Work request: Print exactly the lines below between the line holding "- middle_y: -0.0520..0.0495" and the line holding "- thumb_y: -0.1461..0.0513", inclusive, and nothing more.

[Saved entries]
══════════════════════════════

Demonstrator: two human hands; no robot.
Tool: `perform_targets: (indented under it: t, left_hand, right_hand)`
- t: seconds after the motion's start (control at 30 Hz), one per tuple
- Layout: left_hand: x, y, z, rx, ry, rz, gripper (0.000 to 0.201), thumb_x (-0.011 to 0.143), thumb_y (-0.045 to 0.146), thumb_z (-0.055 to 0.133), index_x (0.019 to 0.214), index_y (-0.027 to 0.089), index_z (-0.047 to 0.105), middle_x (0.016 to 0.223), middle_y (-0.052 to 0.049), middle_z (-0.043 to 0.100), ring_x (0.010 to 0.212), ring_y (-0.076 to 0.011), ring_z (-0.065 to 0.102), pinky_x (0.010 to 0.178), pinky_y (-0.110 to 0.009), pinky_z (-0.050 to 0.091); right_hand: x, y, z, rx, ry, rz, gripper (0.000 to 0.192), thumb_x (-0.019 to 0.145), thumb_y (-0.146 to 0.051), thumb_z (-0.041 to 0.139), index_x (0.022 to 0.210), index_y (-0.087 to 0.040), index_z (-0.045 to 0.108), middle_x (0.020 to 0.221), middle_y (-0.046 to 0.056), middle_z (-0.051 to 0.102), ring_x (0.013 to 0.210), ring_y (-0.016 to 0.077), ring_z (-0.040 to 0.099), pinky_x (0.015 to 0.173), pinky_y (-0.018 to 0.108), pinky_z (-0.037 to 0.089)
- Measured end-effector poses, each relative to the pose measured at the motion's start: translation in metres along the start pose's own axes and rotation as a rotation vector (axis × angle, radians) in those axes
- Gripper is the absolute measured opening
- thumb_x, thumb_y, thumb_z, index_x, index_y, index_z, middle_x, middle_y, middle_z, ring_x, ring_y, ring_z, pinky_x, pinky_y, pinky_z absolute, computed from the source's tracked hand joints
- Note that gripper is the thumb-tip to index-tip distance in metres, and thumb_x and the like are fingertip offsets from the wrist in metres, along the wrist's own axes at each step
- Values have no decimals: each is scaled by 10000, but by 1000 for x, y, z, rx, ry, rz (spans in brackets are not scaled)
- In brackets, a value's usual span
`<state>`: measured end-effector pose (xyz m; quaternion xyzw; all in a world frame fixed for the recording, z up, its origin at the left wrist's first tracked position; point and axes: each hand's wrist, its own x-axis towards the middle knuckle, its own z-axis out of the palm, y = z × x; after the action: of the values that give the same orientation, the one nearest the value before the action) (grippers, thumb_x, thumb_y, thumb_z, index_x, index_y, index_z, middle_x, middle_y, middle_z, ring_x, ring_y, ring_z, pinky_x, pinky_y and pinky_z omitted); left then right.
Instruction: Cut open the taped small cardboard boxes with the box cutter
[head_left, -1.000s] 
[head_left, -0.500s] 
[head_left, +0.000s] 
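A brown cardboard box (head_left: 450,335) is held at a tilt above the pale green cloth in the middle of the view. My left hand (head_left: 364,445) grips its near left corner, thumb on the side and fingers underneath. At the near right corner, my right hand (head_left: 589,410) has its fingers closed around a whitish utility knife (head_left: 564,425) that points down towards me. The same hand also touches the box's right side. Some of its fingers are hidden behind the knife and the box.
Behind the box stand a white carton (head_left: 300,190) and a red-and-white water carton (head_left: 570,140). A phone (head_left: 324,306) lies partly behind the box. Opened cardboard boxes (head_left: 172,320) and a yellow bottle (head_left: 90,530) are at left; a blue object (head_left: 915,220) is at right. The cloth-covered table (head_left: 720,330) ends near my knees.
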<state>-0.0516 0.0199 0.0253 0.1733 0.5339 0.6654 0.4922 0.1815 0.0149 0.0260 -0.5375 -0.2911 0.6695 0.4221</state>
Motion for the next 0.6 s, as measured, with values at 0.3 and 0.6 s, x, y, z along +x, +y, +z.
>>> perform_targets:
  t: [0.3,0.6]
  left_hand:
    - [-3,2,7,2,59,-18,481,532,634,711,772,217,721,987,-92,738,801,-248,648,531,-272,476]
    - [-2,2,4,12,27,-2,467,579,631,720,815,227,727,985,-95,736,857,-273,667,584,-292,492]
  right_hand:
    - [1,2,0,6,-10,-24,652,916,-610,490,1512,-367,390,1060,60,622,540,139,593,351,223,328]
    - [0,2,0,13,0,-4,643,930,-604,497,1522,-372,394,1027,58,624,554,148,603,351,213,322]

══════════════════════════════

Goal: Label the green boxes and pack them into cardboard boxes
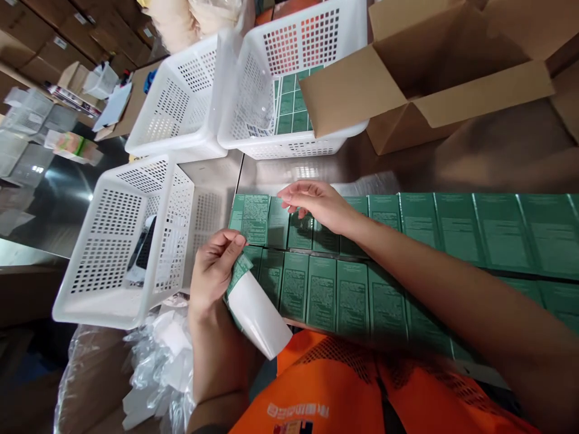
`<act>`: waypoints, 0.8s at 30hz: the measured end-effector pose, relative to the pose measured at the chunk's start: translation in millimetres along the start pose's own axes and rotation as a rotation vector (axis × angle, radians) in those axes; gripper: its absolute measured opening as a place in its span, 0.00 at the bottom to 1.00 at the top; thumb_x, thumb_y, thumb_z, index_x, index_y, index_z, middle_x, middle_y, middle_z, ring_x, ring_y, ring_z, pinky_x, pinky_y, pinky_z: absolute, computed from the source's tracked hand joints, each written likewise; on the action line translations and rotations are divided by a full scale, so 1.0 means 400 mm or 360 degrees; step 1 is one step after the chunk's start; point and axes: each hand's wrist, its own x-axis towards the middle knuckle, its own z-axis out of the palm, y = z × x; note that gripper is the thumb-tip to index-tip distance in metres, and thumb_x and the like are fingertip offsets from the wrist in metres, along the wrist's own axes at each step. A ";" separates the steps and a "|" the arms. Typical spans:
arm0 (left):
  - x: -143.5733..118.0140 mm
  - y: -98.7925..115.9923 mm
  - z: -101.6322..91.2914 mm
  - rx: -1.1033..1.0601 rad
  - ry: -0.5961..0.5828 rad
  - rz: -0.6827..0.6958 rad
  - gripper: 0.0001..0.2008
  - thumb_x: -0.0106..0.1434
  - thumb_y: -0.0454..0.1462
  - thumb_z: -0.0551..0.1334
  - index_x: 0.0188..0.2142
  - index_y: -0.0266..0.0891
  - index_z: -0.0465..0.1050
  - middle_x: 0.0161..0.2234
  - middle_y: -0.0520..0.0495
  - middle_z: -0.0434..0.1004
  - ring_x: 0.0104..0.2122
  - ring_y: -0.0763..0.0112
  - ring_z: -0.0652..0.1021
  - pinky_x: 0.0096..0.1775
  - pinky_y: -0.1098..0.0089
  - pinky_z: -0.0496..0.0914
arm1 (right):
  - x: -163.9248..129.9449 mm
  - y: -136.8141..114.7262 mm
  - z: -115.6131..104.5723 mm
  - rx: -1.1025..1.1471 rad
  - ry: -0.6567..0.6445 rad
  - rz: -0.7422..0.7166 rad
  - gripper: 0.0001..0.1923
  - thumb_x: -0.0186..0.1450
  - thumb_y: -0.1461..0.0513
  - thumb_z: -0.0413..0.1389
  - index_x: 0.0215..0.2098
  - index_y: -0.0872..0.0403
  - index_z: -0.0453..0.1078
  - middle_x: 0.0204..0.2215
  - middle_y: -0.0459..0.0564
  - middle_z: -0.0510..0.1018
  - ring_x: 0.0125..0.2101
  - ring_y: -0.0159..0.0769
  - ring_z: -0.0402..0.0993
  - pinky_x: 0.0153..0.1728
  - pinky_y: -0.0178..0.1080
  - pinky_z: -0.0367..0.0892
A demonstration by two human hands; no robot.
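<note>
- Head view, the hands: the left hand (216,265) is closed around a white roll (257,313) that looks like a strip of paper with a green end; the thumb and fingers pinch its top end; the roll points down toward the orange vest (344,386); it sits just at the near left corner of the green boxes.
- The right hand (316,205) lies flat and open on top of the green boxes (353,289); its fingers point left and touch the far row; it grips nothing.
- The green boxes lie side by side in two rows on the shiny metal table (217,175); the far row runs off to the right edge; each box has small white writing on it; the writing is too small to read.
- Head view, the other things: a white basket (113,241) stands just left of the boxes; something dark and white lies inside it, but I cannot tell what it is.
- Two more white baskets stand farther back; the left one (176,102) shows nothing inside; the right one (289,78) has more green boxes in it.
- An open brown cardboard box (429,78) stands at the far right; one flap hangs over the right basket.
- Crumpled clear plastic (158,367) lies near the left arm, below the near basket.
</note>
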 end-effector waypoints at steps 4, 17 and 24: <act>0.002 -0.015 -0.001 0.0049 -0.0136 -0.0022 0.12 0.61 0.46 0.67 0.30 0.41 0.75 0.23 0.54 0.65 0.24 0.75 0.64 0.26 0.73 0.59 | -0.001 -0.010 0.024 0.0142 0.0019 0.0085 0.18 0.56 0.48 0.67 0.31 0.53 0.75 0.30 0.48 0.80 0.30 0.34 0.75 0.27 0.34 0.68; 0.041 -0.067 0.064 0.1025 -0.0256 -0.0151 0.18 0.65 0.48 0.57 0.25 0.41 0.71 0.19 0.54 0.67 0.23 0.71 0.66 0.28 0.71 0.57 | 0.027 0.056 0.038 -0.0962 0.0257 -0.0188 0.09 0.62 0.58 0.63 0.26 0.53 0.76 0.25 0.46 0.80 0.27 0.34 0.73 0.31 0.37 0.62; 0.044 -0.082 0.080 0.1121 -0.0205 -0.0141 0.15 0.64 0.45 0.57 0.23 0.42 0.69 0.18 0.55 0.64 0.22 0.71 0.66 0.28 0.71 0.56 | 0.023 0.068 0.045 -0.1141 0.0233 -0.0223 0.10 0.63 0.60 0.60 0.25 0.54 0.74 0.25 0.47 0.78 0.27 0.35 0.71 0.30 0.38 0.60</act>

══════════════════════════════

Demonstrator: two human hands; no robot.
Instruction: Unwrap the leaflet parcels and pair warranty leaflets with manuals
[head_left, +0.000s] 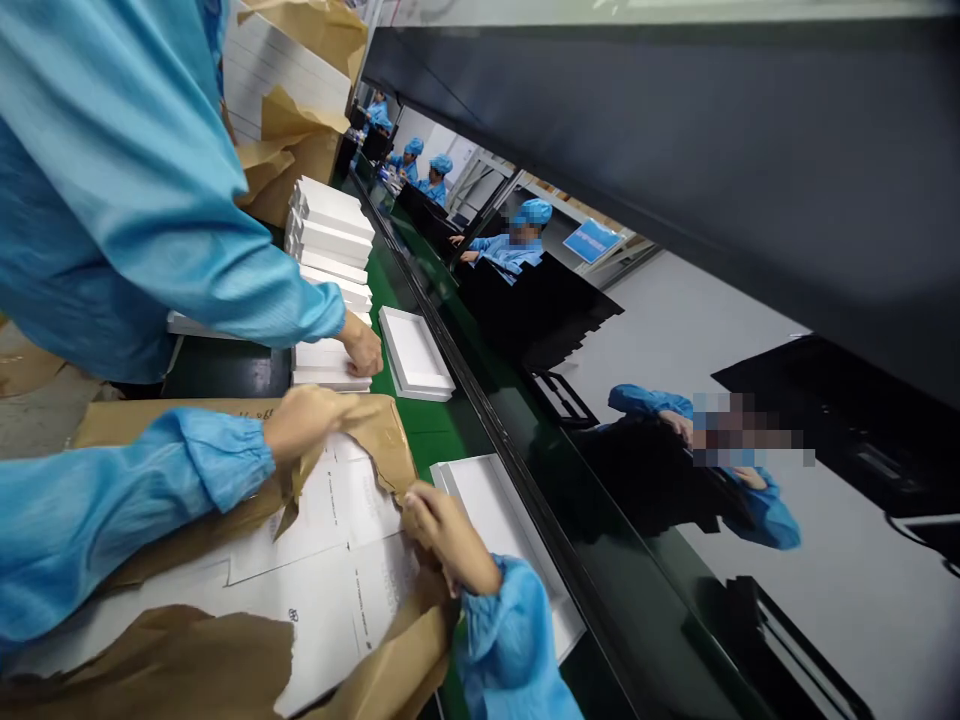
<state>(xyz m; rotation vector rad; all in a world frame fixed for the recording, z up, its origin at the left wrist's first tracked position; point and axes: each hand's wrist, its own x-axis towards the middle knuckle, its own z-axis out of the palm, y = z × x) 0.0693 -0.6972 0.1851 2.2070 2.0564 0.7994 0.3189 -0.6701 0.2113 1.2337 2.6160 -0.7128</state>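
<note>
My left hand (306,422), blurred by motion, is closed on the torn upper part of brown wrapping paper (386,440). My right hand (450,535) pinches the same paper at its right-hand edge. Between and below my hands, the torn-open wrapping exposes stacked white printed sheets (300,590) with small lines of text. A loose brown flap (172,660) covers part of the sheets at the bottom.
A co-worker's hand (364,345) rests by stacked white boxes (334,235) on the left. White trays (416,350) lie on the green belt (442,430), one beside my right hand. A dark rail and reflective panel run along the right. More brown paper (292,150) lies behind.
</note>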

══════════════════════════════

Task output:
  - middle_y: -0.0520..0.0495
  - middle_z: -0.0434..0.1004
  - ring_x: 0.0104..0.2122
  - ring_y: -0.0763..0.0112
  - ring_z: -0.0652..0.1021
  - pinky_x: 0.0096..0.1775
  - pinky_y: -0.1098..0.0089
  - pinky_z: -0.0496..0.0914
arm1 (right):
  - x: -163.9248..129.9449 mm
  - y: -136.8141..114.7262 mm
  - z: -115.6131..104.5723 mm
  - rx: -1.1025..1.1471 rad
  - ry: -0.6567..0.6445 rad
  - rz: -0.7422..0.7166 rad
  - gripper: 0.0001..0.1923
  - thumb_x: -0.0186..0.1450
  - thumb_y: -0.1461..0.0513

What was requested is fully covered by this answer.